**Task to complete**:
Only the lines from the top of the listing below through the line containing "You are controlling" should be output, exactly and with no pictures.

+---+

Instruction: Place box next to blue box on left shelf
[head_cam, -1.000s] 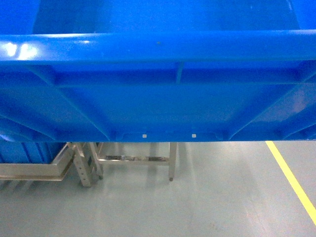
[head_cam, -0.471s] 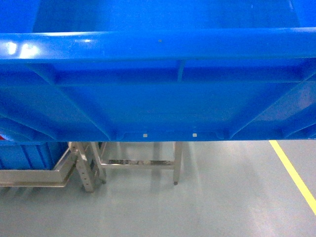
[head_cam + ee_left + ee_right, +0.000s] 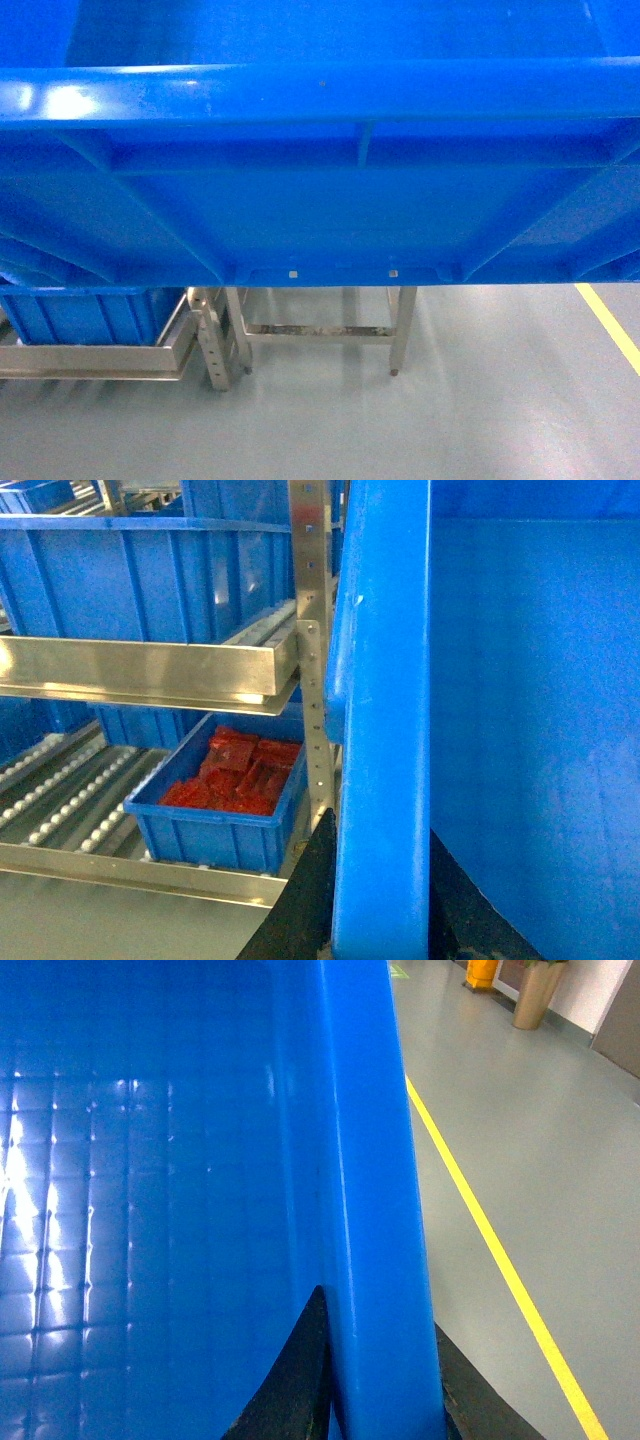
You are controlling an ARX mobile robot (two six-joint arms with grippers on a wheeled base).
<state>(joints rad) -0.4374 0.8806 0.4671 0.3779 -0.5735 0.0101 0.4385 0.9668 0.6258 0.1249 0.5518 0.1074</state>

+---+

**Task solution**:
Instruction: Place box next to blue box on left shelf
[head_cam, -1.000s] 
[head_cam, -0.471s] 
[head_cam + ee_left + ee_right, +0.000s] 
You are controlling an ARX mobile robot (two six-joint arms with grippers on a wheeled base).

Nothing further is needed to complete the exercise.